Dinaciclib is a novel CDK1/2/5/9 inhibitor, and its therapeutic effects on several types of cancer, including BC, leukemia and lymphoma, are being assessed in various clinical trials (31,40–42). Accumulating evidence suggests the involvements of CDK1/2/5/9 in regulating the stemness of normal and cancer cells, as well as the cancer stem cell (CSC)-suppressive effects of various selective inhibitors against these CDKs. For example, overexpression of CDK1 enhances the spheroid-forming ability, tumorigenic potential and tumor-initiating capacity of human melanoma cells by increasing the phosphorylation, nuclear localization and transcriptional activity of Sox2 (43). Moreover, the aberrant activation of cyclin E/CDK2 oncogenic signaling is essential for the maintenance and expansion of the breast cancer stem cell (BCSC) subpopulation, which is more sensitive to SU9516, a specific CDK2 inhibitor (18). The Nestin/CDK5/dynamin-related protein 1 axis inhibits mitochondrial oxidative phosphorylation, which is essential for the maintenance of the stemness of neural stem/progenitor cells (43). In addition, CDK9 signaling plays an important role in brain tumor-initiating cell maintenance, and dinaciclib treatment can attenuate tumor growth and prolong the survival of tumor-bearing mice (44).

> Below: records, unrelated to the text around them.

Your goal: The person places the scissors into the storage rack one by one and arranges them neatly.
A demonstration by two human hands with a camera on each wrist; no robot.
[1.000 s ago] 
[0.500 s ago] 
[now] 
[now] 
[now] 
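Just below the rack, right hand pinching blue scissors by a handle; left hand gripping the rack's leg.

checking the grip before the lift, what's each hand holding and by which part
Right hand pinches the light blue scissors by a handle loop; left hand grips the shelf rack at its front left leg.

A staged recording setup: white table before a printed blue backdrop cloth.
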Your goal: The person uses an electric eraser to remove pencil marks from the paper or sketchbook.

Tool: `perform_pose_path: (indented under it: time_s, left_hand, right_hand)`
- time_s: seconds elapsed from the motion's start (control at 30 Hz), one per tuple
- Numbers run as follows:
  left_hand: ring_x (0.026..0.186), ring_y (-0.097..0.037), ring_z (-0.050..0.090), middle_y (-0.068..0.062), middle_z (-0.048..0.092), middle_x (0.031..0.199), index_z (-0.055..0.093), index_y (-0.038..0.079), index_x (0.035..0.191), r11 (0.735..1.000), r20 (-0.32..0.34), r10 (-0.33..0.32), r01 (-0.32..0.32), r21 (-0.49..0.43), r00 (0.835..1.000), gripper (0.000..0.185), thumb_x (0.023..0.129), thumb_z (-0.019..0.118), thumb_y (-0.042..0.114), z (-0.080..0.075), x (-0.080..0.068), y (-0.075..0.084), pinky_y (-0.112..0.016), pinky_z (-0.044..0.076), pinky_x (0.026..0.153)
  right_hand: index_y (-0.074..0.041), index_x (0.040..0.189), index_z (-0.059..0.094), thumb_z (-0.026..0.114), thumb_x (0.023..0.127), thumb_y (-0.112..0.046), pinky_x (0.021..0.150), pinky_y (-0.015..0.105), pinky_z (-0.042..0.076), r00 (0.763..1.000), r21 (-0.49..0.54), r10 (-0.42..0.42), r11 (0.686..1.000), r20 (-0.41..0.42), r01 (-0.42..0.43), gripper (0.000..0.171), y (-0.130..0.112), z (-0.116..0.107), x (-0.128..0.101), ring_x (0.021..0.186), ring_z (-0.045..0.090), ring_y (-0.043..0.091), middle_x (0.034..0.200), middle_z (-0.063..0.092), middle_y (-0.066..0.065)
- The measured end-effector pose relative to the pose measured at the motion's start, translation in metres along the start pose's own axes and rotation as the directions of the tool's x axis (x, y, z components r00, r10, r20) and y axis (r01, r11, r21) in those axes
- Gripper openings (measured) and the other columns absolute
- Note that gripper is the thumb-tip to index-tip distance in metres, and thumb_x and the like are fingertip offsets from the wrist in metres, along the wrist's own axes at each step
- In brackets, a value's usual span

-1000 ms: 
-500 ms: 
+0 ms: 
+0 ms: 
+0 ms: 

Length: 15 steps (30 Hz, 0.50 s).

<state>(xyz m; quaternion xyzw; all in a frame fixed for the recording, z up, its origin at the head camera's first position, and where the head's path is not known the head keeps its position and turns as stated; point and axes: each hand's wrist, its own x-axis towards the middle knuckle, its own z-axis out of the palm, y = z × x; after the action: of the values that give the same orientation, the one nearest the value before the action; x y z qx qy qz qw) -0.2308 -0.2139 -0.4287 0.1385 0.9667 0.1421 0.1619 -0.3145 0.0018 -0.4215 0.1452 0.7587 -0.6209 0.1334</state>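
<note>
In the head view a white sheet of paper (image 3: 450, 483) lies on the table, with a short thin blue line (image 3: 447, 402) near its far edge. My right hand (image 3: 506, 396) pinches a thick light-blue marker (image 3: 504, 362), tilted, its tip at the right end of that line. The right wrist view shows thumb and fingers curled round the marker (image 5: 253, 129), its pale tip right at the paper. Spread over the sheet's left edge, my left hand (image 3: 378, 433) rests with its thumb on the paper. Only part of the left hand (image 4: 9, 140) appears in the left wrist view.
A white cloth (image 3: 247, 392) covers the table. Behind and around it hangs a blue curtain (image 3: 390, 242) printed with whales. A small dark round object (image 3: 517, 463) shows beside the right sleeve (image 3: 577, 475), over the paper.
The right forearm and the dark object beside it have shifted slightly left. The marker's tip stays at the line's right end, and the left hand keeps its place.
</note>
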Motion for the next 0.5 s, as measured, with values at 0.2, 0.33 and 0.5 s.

The present study aimed to identify whether dinaciclib could inhibit the stemness of human BC cells. Estrogen receptor-positive (ER+) MCF-7 and triple-negative breast cancer (TNBC) HCC-1806 cell lines were selected as models, and it was found that the former was more susceptible to dinaciclib. Interestingly, although the protein expression levels of total and p-FoxM1 were significantly reduced by dinaciclib in both MCF-7 and HCC-1806 cells, the effects on the former could be accounted mainly by the drug-induced transcriptional suppression, whereas those in the latter may be attributed to the decreased stability of FoxM1 due to the inhibition of CDK1/2-mediated phosphorylation of this transcription factor (TF) (15). In terms of the regulation of FoxM1 protein, multiple CDK phosphorylation sites on FoxM1 variants (FoxM1b and c) have been identified, and the phosphorylation on some of them (e.g., Ser35) can enhance both protein stability and transcriptional activity of FoxM1 (15). As the protein level of total FoxM1 should be composed of both the unphosphorylated and phosphorylated forms of FoxM1, it was expected to see a more dramatic decrease in total FoxM1 protein level. Thereby, it was not too surprising to find that both total and phospho-(Ser35)-FoxM1 levels were increased by MG-132 co-treatment (Fig. 3).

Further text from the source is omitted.